Michel Grossard : Non, j’ai toujours été passionné par le milieu du cinéma. J’ai eu ma première caméra à 14 ans. Une Bell et Howell qu’on remontait mécaniquement. Avec mes copains du lycée, nous avions tourné des petits courts-métrages en noir et blanc avec les Mods et les rockers. J’aime l’image, j’aime les scénarios,… Je ne suis pas un cinéphile extrêmement pointu mais je m’y connais un peu quand même et j’apprécie les bons films.

MAG16 : Vous souvenez-vous du premier film que vous avez vu au cinéma ?
Michel Grossard : Je ne me souviens pas du premier film que j’ai vu mais je me souviens qu’à l’école lorsque j’étais en primaire, nous avions une séance de cinéma par an avec une orange. C’était un cinéma qui s’appelait le Capitole à Villejuif. J’habitais en banlieue et je me souviens que, pour nous, c’était magique !

MAG16 : Et alors en intégrant le cinéma de Moëlan, que faîtes-vous ?
Michel Grossard : Comme bénévole, il y a trois types de poste : projectionniste, responsable de caisse et contrôleur de salle. Moi j’étais projectionniste. Pour cela, je suis allé faire des formations dans un multiplex. Et puis Jean Stère m’a également demandé d’animer les débats qui parfois suivaient les projections. C’est ainsi que, depuis 2004, j’anime l’ensemble des débats, des rencontres,…

MAG16 : Et puis, vous devenez président en 2014, pouvez-vous nous rappeler l’histoire de ce cinéma ?
Michel Grossard : C’est un cinéma de patronage au départ. L’association a été créée le 17 avril 1930. Donc cette année, nous imaginions fêter les 90 ans du cinéma, que nous aurions couplé avec l’extension du hall que nous allons réaliser. Mais tout a été décalé à cause du confinement. Donc en 1930, l’association Les gars de Saint-Philibert voit le jour. Depuis le cinéma n’a jamais cessé de fonctionner même pendant la guerre puisque les Allemands avaient réquisitionné la salle. À l’époque, le cinéma qui n’était pas à l’emplacement actuel fonctionnait bien. Mais avec le temps, le bâtiment se dégradait et ne répondait plus aux normes, il fallait donc faire quelque chose. Une rénovation a été envisagée mais très vite, nous nous sommes aperçus que la rénovation n’était pas une solution viable. Donc, Jean Stère a voulu construire au nom de l’association un nouveau bâtiment.
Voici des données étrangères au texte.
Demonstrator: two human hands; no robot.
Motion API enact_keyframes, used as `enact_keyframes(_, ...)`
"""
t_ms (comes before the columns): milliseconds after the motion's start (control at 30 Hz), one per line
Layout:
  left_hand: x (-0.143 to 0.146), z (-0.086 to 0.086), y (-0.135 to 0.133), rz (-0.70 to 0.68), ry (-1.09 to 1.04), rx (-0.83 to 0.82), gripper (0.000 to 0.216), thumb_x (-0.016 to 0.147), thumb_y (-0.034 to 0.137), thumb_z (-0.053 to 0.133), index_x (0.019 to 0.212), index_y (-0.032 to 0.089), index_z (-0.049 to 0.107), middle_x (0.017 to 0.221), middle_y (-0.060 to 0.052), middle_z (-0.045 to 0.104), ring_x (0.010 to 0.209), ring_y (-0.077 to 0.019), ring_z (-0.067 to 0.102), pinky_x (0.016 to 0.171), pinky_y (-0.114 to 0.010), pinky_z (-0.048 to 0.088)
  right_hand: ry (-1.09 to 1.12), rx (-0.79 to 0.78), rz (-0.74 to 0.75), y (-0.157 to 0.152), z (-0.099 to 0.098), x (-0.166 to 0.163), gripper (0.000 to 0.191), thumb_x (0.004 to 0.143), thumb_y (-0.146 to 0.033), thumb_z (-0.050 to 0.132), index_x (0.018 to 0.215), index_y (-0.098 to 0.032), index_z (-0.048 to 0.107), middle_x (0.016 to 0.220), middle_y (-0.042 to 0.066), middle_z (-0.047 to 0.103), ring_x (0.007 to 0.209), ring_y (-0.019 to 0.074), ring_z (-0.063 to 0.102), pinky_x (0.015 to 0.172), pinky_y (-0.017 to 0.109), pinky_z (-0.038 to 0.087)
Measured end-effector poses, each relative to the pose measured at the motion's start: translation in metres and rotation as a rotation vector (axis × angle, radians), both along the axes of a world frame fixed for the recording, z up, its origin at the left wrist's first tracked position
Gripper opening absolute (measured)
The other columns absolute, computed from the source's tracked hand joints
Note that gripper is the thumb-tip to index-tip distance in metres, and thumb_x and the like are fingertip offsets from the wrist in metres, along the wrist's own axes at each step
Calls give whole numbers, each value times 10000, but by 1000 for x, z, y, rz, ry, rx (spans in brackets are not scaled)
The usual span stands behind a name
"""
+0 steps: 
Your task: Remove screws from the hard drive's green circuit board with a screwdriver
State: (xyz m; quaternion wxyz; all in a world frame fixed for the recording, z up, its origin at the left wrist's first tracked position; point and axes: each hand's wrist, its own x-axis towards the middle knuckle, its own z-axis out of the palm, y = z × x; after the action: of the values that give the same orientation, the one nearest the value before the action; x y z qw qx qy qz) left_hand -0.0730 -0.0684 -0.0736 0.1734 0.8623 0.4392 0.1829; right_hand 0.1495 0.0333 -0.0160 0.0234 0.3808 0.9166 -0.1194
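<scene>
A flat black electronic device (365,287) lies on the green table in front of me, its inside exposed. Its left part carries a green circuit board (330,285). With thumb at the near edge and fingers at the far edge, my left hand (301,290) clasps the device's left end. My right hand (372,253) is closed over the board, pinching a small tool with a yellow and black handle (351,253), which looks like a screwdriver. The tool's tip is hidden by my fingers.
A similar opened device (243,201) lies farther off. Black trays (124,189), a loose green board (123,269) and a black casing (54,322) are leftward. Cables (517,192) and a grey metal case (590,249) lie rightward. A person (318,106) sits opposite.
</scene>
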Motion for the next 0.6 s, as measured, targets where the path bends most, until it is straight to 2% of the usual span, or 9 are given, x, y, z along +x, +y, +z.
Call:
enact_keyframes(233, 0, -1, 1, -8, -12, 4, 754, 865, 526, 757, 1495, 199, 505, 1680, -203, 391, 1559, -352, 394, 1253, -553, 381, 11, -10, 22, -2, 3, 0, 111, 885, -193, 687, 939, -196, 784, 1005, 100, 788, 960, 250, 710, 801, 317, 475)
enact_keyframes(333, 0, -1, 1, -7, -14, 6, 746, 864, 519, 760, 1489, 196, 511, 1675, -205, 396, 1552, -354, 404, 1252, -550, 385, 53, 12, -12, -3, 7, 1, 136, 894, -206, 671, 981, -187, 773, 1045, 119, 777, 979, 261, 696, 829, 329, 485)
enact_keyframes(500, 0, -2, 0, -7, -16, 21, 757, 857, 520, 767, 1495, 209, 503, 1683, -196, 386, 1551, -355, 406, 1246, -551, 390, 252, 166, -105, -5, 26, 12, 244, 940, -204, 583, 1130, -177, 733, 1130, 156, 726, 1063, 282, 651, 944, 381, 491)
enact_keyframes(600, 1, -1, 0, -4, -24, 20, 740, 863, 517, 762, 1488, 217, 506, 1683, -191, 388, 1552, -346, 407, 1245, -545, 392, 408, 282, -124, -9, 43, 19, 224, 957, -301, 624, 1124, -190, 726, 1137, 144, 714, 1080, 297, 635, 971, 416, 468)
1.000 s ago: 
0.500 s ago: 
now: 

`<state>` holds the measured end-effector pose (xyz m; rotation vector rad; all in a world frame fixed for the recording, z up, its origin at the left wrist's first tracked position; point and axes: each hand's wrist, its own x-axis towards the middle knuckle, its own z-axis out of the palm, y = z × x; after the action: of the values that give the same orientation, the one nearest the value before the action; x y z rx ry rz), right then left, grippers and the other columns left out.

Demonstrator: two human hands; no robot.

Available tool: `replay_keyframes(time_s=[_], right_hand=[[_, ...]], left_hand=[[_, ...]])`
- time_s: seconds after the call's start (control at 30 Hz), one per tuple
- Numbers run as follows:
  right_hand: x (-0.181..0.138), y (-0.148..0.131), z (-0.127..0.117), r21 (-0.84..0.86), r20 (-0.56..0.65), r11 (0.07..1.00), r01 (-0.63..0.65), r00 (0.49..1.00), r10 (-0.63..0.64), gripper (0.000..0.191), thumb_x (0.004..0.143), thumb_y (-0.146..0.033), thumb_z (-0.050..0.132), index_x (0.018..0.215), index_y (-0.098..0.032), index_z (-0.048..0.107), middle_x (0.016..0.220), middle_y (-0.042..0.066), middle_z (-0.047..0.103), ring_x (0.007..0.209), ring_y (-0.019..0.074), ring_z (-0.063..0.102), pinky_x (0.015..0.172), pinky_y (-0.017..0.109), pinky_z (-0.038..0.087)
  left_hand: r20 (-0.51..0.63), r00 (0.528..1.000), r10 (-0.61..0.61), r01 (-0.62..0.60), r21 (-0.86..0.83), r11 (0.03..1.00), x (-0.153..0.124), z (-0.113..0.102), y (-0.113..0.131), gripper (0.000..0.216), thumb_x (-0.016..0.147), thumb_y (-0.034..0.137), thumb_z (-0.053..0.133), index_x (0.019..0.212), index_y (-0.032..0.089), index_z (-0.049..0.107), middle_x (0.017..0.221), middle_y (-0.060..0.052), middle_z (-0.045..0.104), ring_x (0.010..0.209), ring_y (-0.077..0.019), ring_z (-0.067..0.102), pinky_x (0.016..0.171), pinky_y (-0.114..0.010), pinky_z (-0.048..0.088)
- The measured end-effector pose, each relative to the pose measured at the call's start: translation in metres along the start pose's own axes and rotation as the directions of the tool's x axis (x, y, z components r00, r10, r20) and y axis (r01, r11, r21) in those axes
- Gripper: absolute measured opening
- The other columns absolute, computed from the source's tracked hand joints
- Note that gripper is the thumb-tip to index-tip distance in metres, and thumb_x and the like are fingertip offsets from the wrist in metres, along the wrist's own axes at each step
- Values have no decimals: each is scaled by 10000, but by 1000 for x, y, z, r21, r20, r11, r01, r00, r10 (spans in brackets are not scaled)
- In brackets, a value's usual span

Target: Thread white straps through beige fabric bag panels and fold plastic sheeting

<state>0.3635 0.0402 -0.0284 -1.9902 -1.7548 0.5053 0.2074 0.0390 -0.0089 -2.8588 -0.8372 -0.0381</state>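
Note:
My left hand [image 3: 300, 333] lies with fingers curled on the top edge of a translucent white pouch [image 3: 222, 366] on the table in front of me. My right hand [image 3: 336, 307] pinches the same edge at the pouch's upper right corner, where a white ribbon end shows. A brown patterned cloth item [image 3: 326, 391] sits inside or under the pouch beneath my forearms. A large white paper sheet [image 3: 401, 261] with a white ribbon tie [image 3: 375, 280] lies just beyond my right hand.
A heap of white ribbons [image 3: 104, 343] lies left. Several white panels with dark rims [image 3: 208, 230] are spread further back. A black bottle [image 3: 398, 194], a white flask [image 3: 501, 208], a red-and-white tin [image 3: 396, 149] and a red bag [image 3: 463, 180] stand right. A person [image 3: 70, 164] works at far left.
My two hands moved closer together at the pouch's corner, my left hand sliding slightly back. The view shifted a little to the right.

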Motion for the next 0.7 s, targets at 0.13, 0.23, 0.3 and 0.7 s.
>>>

Ce qui constitue un sacré challenge ! car construire un cinéma quand on est une association nécessite d’être bien suivi. Nous n’avions pas les fonds nécessaires, même si nous avions un peu d’argent et que l’aide du CNC n’est pas négligeable. Il fallait quand même convaincre la Région, le Département, la commune et l’agglomération. Tout le monde nous a aidés et nous avons donc pu construire la salle, ce qui est assez rare dans le monde du cinéma.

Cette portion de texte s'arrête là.